I am using a 4 core processor. I am implementing a scenario with Parallel.Foreach concept. I have a large record set in database. Using this parallel processing concept I am trying to update some values in those records.

I have divided the record collection into small subset and updating.

Approach 1:- I divided the collection to 4 subset (as I have 4 cores) and did the parallel processing.

But I was thinking if I divide the collection into more number of subsets (say 100), whether my records will update faster?

My understanding is the record will not update faster as I have only 4 cores and also this approach uses the context switching concept.
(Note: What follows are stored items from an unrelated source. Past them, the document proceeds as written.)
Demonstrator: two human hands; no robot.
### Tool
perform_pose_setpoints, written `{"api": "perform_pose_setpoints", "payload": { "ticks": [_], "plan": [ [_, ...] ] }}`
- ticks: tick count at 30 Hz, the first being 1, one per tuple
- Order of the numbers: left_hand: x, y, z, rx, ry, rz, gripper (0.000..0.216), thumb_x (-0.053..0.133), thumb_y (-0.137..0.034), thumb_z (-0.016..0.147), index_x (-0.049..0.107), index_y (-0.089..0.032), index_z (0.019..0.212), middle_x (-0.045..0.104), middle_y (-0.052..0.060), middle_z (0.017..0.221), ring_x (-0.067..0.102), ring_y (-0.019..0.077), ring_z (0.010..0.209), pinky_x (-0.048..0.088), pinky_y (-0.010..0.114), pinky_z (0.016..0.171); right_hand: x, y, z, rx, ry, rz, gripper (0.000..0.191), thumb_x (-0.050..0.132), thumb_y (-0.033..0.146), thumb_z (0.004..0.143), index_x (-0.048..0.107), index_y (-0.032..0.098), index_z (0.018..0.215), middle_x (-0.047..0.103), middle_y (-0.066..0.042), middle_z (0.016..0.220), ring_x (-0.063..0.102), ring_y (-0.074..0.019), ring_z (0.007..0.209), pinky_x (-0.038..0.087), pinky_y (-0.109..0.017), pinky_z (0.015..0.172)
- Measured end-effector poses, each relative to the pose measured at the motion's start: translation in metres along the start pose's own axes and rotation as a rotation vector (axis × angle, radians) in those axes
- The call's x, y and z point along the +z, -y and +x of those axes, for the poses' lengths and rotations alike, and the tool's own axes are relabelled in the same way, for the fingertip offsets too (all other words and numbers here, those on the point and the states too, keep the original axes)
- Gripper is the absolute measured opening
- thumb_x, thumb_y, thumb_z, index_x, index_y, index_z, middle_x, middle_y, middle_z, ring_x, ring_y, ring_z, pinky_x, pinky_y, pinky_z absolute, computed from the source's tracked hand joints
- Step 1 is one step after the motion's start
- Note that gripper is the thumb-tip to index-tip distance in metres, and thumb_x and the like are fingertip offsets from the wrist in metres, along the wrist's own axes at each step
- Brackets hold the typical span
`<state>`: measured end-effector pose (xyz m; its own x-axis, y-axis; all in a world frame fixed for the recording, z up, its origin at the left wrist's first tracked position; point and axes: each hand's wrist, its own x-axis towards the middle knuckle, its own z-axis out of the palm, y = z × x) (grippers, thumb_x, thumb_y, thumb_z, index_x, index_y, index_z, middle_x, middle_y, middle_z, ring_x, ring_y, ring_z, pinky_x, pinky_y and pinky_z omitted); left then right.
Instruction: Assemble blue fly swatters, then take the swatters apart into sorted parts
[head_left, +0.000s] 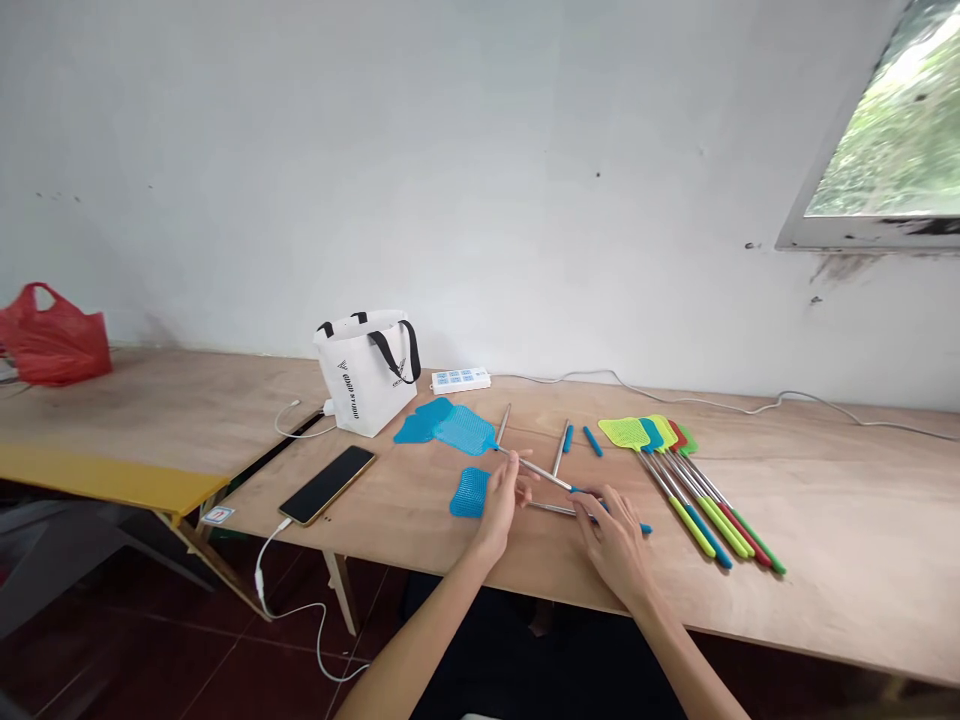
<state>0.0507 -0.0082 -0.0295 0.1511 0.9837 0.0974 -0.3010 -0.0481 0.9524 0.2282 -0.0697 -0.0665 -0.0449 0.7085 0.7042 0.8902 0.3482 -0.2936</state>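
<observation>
Near the front edge of the plywood table [787, 520], seen from the head camera, both hands work on 1 blue fly swatter [466, 431]; the left hand [501, 503] has its fingers pinched together on the thin metal rod [536, 470] just behind the blue mesh head, though the fingertips overlap and the exact grip is hard to make out; the right hand [613, 540] lies further along the same rod, fingers curled close around its blue grip end, and whether they truly clamp it or only rest on it I cannot tell, since the hand covers that part; the swatter's head rests on the table, partly over a 2nd blue head beside it; a loose blue mesh head [470, 493] lies just left of the left hand; 2 bare metal rods [561, 447] and small blue caps [592, 441] lie just beyond the hands; to the right, apart from the hands, a row of finished swatters [694, 490] in green, yellow, blue and red lies side by side, their heads overlapping so the count is unclear; further left stand a white tote bag [369, 375], a phone [327, 485] on a cable and a white power strip [460, 380]; a red plastic bag [52, 335] sits at the far left; the window [892, 140] is cut off at the frame's right edge.
</observation>
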Motion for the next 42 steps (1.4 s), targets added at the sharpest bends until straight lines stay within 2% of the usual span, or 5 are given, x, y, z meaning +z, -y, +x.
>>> {"api": "perform_pose_setpoints", "payload": {
  "ticks": [10, 15, 19, 31, 42],
  "plan": [
    [0.021, 0.02, -0.015, 0.004, 0.155, 0.07, 0.066, 0.053, -0.078, 0.085, 0.069, -0.014, 0.084, 0.064, 0.006, 0.074, 0.055, 0.0138, 0.059, 0.036, 0.024, 0.053, -0.002, 0.004, 0.002, -0.048, 0.106, -0.021, 0.025, 0.037, 0.025, 0.106, 0.061, 0.023, 0.104, 0.068, -0.004, 0.088, 0.059, -0.0203, 0.081, 0.037, -0.034, 0.076],
    [0.022, 0.017, -0.016, 0.079, 0.047, 0.097, 0.068, 0.047, -0.078, 0.088, 0.065, -0.015, 0.071, 0.048, 0.0, 0.058, 0.042, 0.0109, 0.052, 0.033, 0.024, 0.051, -0.001, 0.009, 0.004, -0.105, 0.117, -0.01, 0.031, 0.035, 0.027, 0.107, 0.062, 0.022, 0.094, 0.068, -0.004, 0.083, 0.057, -0.0192, 0.077, 0.035, -0.033, 0.075],
    [0.019, 0.002, -0.015, 0.145, -0.001, 0.046, 0.064, 0.053, -0.075, 0.088, 0.061, -0.015, 0.069, 0.06, 0.005, 0.073, 0.045, 0.0095, 0.052, 0.031, 0.024, 0.047, 0.002, 0.019, 0.006, -0.111, 0.072, -0.001, 0.031, 0.035, 0.024, 0.107, 0.06, 0.022, 0.09, 0.066, -0.002, 0.077, 0.054, -0.0185, 0.072, 0.033, -0.033, 0.072],
    [-0.094, -0.103, 0.013, 0.325, -0.413, -0.43, 0.057, 0.071, -0.066, 0.083, 0.041, -0.02, 0.069, 0.04, -0.008, 0.055, 0.036, 0.0062, 0.038, 0.034, 0.02, 0.039, -0.036, -0.041, 0.013, -0.164, 0.061, -0.133, 0.027, 0.045, 0.032, 0.105, 0.066, 0.022, 0.091, 0.068, -0.003, 0.079, 0.056, -0.0194, 0.076, 0.037, -0.034, 0.077],
    [-0.094, -0.095, 0.021, 0.339, -0.419, -0.509, 0.047, 0.057, -0.055, 0.098, 0.045, -0.019, 0.07, 0.04, -0.006, 0.055, 0.031, 0.0059, 0.038, 0.032, 0.019, 0.04, -0.029, -0.05, 0.012, 0.017, 0.208, 0.027, 0.031, 0.039, 0.04, 0.104, 0.065, 0.025, 0.096, 0.072, -0.006, 0.097, 0.066, -0.0237, 0.092, 0.049, -0.036, 0.081]
  ]
}}
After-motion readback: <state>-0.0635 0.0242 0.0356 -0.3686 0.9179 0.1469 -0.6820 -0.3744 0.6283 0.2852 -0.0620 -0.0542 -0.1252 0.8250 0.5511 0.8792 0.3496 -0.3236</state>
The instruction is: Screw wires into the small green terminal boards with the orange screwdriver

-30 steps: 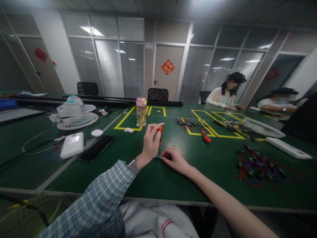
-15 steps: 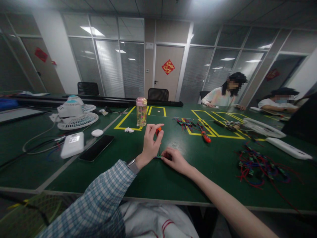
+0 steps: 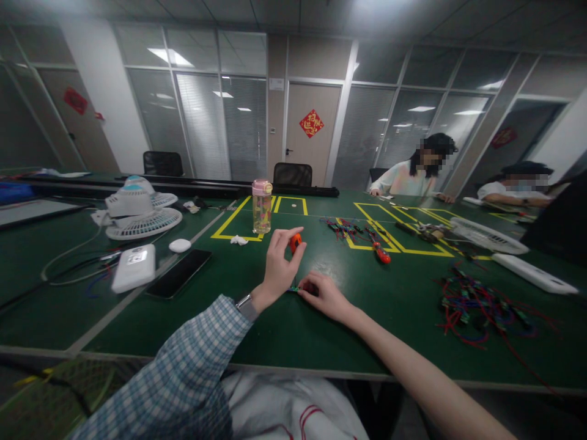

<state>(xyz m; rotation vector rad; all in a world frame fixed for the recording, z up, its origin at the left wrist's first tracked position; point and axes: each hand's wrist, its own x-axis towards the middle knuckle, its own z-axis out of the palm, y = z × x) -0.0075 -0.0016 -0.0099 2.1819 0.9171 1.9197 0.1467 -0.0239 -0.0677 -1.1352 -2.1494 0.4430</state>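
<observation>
My left hand [image 3: 280, 260] is closed on the orange handle of a screwdriver [image 3: 296, 243], which stands about upright with its shaft pointing down. Below it, the shaft meets a small green part [image 3: 294, 289] low over the table, perhaps a circuit board or terminal block; its details are too small to make out. From the right, my right hand [image 3: 326, 297] pinches that part at its edge, fingers curled. The palm of my left hand partly hides the shaft.
A pink-lidded bottle [image 3: 262, 208] stands beyond my hands. Another red screwdriver [image 3: 381, 253] lies right of it, near bundled wires [image 3: 345, 230]. A larger tangle of wired parts [image 3: 481, 308] sits at right. Left are a phone [image 3: 180, 273], a white box [image 3: 134, 269] and a fan [image 3: 144, 224]. Two people sit opposite.
The fingers of my left hand have shifted slightly around the screwdriver handle, and more of its orange shows. My right hand keeps its place on the green part.
</observation>
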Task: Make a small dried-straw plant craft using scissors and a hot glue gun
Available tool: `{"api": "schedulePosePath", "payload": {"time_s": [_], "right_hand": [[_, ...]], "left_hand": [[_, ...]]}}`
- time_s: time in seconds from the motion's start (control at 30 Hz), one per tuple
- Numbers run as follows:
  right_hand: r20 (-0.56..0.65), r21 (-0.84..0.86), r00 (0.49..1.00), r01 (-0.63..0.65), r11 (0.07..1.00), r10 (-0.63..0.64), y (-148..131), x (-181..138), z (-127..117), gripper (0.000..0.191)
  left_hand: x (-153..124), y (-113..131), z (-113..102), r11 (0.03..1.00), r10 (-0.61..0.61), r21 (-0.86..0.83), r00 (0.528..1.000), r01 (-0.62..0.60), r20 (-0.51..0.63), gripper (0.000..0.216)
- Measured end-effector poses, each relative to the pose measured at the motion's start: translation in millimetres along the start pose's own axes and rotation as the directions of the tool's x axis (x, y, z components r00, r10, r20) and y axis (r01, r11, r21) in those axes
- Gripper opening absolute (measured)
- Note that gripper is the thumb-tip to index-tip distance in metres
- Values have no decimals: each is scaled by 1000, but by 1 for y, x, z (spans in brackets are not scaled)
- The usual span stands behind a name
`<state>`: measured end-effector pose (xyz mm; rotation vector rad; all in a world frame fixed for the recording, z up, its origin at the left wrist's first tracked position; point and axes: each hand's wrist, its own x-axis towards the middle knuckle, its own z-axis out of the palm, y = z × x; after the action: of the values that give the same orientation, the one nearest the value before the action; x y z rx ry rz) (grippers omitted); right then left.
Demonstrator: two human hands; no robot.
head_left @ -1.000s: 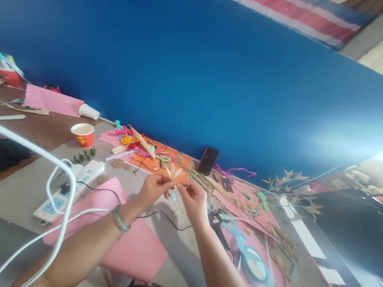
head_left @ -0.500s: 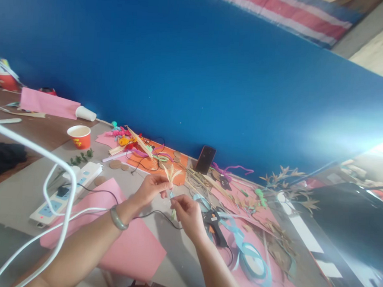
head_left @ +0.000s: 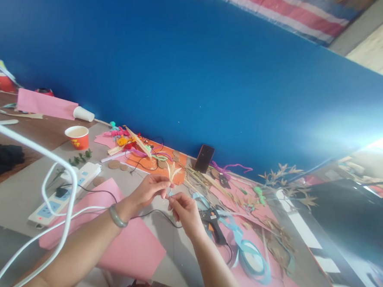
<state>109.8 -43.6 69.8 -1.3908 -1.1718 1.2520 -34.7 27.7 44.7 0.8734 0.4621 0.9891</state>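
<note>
My left hand [head_left: 152, 188] pinches a small pale dried-leaf sprig [head_left: 173, 172] between thumb and fingers, its pointed blades spreading upward. A greyish-green bangle [head_left: 118, 217] is on that wrist. Close beside it, my right hand [head_left: 184, 209] has its thumb and fingertips pressed together just below the sprig. A bit of light blue shows between the two hands, but what the right fingertips pinch is too small to make out. To the right of that hand lie a black glue gun [head_left: 215, 225] and a roll of light blue ribbon [head_left: 252, 260].
A white power strip [head_left: 65, 194], pink paper [head_left: 133, 248] and a red paper cup [head_left: 77, 137] are on the left. A white cable [head_left: 70, 183] loops across the near left. Behind are pipe cleaners [head_left: 123, 137], a phone [head_left: 205, 158] and dried stems [head_left: 234, 191] against a blue partition [head_left: 182, 73].
The right fingertips have come slightly nearer the left hand, under the sprig. The left hand keeps its hold on the sprig. The whole view has shifted a little.
</note>
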Motion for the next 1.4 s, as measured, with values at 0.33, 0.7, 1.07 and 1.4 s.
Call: {"api": "schedulePosePath", "payload": {"time_s": [0.33, 0.7, 1.07, 1.4], "right_hand": [[18, -347, 993, 112, 931, -112, 8, -11, -7, 26], [-398, -898, 917, -381, 220, -38, 23, -53, -129, 26], [-360, -878, 931, -361, 315, 62, 50, -47, -145, 20], [-286, -704, 952, -288, 649, 112, 69, -41, -156, 11]], "left_hand": [[-1, -2, 1, 1000, 16, 8, 1000, -16, -9, 18], [1, -2, 0, 1000, -16, -13, 995, 15, -94, 25], [3, -4, -5, 1000, -6, -18, 994, 4, -107, 26], [2, 0, 1, 999, 11, -33, 990, -16, -143, 31]]}}
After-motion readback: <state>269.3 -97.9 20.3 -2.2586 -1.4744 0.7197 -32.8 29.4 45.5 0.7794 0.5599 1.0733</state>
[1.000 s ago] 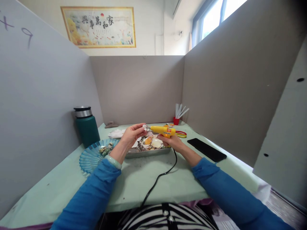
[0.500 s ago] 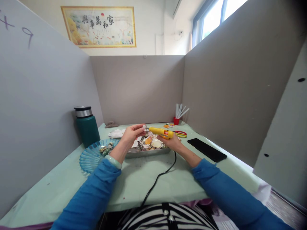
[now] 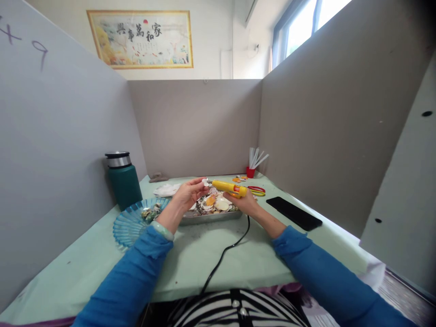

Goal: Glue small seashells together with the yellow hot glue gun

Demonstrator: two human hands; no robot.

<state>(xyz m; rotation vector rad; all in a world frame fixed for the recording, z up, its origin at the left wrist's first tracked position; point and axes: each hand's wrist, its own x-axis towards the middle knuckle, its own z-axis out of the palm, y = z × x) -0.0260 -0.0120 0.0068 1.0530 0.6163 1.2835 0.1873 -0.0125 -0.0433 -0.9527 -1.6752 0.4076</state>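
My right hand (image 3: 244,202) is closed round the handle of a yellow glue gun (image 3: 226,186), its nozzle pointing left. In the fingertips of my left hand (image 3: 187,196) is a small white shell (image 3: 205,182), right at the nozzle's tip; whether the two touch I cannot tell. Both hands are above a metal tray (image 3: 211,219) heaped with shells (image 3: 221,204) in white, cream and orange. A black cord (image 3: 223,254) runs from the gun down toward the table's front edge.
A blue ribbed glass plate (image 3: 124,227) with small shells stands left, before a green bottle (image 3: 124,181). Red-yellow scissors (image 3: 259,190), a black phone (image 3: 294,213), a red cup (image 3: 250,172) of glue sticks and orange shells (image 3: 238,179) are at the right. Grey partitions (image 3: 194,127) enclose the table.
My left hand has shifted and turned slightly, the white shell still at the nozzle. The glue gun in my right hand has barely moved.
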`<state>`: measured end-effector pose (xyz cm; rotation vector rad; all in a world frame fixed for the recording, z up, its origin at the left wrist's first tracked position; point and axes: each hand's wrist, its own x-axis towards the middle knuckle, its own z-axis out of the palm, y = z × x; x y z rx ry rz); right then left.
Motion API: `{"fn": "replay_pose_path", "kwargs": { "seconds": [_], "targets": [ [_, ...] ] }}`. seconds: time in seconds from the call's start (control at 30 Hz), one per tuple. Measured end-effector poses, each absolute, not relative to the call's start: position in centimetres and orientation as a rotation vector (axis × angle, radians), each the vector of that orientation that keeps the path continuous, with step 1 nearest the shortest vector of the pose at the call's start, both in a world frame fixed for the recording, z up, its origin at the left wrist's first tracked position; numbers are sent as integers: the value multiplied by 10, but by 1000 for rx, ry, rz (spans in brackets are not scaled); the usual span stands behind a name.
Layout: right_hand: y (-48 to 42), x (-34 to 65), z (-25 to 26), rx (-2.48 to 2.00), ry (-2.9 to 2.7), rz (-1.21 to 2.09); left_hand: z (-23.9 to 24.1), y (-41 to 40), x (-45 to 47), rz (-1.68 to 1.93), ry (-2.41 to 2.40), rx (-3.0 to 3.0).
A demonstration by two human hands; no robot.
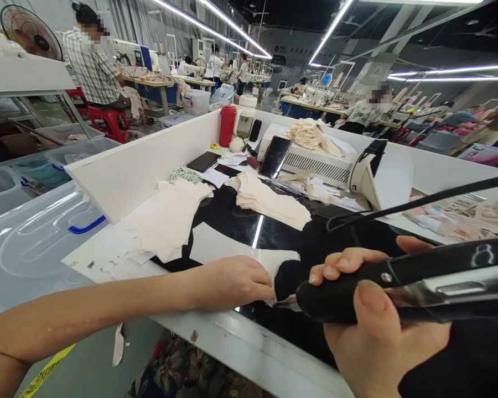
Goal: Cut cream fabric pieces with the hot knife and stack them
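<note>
1. On the black tabletop (pixel 218 210), near its front edge, a pale flat piece (pixel 219 243) lies spread, its narrow end toward the right.
2. Left hand (pixel 232 282): fingers drawn together, holding the piece's near right end and covering part of it.
3. Right hand (pixel 377 331): fingers wrapped round a black tool (pixel 340 301), thumb on its near side; the tool's tip is just beside the left fingertips. Tool and hand block the view of the table's right part.
4. Just beyond the piece: a cream cloth stack (pixel 269 202); to its left, a cream cloth pile (pixel 166 218).
5. Farther back: a flat phone (pixel 203 161), a propped phone (pixel 276 156) leaning on a vented white box (pixel 315 166), and a red bottle (pixel 228 126).
6. At right, a black cable (pixel 440 199) crosses before a white cone-shaped object (pixel 392 177).
</note>
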<state>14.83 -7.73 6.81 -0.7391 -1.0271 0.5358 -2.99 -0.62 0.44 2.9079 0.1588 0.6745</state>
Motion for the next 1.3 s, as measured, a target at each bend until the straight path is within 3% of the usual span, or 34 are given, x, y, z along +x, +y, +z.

So the resulting time will be more compared to first approach.

Please confirm.

Parallel.For already schedules each iteration to different cores if they're avaiable. You don't need to divide your data in subsets to get parallelism.

For me, the main bottleneck here isn't your CPU but the fact that you're working with a database. Most RDMS and NoSQL engines are designed to work in high demand scenarios, but your commands have still to go over the wire to arrive to your database server.

If I'm not mistaken, you should open more than a pooled database connection and each iteration in parallel should issue a command to one of these database connections. That is, this will ensure that you'll be able to send database commands also in parallel .

I would not worry too much about the partitioning the data yourself, .NET uses adaptive partitioning for parallel loops under the covers and that should be sufficient for most cases if not all, have not come across a single case yet where a custom partitioner is needed in real life.

With parallel processing in .NET just keep in mind though if your loops are long (ie more than 1 second waiting on I/O bound operations or doing long calculations) you may see a spike in number of worker threads. .NET thread pool cannot distinguish between the case where all threads are blocked vs the threads are actually doing work, so it starts injecting threads to avoid thread starvation. That may not be what you necessarily need. You can limit concurrent threads using ParallelOptions.MaxDegreeOfParallelism property.

If your parallel loops are doing I/O calls, I would normally recommend to create tasks for all I/O operations and at the end await for all of them via Task.WhenAll . In this case you would not even need any parallelism since you are simply creating tasks that represents the I/O request so you can even create these tasks sequentially and await them at the end.